Member of the Arkansas Senate from the 19th district (Previously 22nd district)
- Incumbent
- Assumed office January 9, 2017
- Preceded by: David Burnett

Member of the Arkansas House of Representatives from the 54th district
- In office January 12, 2015 – January 9, 2017
- Preceded by: Wes Wagner
- Succeeded by: Johnny Rye

Personal details
- Party: Republican
- Spouse: Karen Wallace
- Alma mater: Arkansas State University

Military service
- Allegiance: United States
- Branch/service: United States Army
- Years of service: 1970–1991
- Rank: Lieutenant Colonel
- Battles/wars: Vietnam War
- Awards: Distinguished Flying Cross Bronze Star Medal

= David Wallace (Arkansas politician) =

American politician

David Wallace is a United States Army officer and Republican politician currently serving in the Arkansas Senate since 2017.

==Biography==
Wallace graduated from Leachville High School and Arkansas State University, where he was part of the ROTC program. After graduation, he was commissioned as a lieutenant in the U.S. Army, flying attack helicopters during the Vietnam War and eventually rising to the rank of Lieutenant Colonel.

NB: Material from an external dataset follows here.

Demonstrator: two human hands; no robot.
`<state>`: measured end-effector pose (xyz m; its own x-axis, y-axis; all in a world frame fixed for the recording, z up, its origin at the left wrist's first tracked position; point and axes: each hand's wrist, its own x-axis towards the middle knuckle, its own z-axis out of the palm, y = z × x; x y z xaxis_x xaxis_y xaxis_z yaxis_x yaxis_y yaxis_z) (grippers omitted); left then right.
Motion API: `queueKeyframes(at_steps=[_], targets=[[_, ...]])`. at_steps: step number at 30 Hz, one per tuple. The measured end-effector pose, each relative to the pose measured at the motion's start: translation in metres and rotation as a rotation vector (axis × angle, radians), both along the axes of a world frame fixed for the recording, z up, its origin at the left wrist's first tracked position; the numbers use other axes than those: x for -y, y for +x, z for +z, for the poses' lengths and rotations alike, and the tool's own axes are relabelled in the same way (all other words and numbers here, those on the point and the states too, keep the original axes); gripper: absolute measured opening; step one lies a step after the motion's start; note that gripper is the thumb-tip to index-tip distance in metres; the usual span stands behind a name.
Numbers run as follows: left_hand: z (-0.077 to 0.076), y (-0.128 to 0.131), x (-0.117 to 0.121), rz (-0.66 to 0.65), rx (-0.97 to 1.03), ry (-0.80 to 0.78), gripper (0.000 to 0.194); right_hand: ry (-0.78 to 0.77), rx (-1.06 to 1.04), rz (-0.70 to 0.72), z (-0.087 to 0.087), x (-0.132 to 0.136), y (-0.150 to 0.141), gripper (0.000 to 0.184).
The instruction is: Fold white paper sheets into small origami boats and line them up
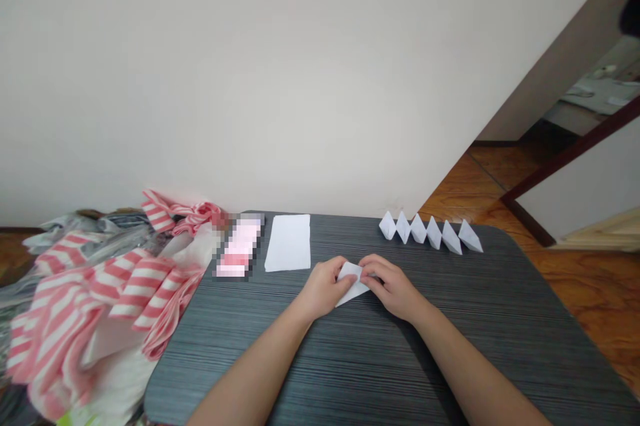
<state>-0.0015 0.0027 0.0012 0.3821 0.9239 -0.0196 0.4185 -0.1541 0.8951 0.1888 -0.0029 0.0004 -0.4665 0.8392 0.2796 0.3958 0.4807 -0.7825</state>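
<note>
Between my two hands is a small folded sheet of white paper (354,289), just above or on the dark table. My left hand (325,287) grips its left side, with the thumb lying across the front. The fingers and thumb of my right hand (393,285) pinch its right edge. A corner of the paper points down to the left below my left thumb. Behind my right hand, several folded white paper boats (419,230) stand in a row near the table's back edge. My fingers cover part of the folds.
A stack of white paper (289,243) lies on the dark table (240,339) at the back left. Beside it is a blurred-out pinkish rectangle (240,246). Red-and-white striped cloth (145,279) is heaped left of the table. A pale wall (250,79) rises behind.
</note>
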Motion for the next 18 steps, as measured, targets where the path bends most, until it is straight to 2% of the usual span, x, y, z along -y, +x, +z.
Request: queueKeyframes(at_steps=[3,7,12,15,18], targets=[[0.0024,0.0008,0.0009,-0.005,0.009,0.003,0.022,-0.005,0.012,-0.026,-0.0009,-0.0007,-0.0006,0.009],[0.0065,0.0007,0.0028,-0.032,0.130,-0.077,0.027,0.001,0.007,-0.070,-0.0038,-0.0019,-0.0004,0.009],[0.0102,-0.0003,0.0051,-0.077,0.206,-0.078,0.046,0.010,-0.020,-0.137,-0.0053,-0.0037,0.0012,0.011],[0.0081,-0.0008,0.0045,-0.042,0.179,-0.079,0.039,-0.006,-0.023,-0.169,-0.0032,-0.0045,0.0022,0.012],[0.0046,-0.0013,0.0030,-0.045,0.178,-0.153,0.030,-0.035,-0.029,-0.186,-0.0025,-0.0043,0.0026,0.013]])
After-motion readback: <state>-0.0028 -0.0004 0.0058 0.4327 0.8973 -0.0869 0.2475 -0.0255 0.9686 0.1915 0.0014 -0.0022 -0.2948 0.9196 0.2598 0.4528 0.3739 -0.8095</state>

Wallace founded a business specializing in disaster relief, Wallace Resources. He is married to Karen Wallace, with whom he had two children, and is a member of the Southern Baptist Church.

==Electoral history==
Wallace won his Senate seat after defeating Democratic incumbent David Burnett 60.4% to 39.0% in the 2016 election, thus flipping the district. Previously, he served one term in the Arkansas House of Representatives, flipping that district upon winning the election there as well. He and fellow state senator James Sturch swapped districts during redistricting before the 2022 elections, putting Wallace in the 19th district for his third term.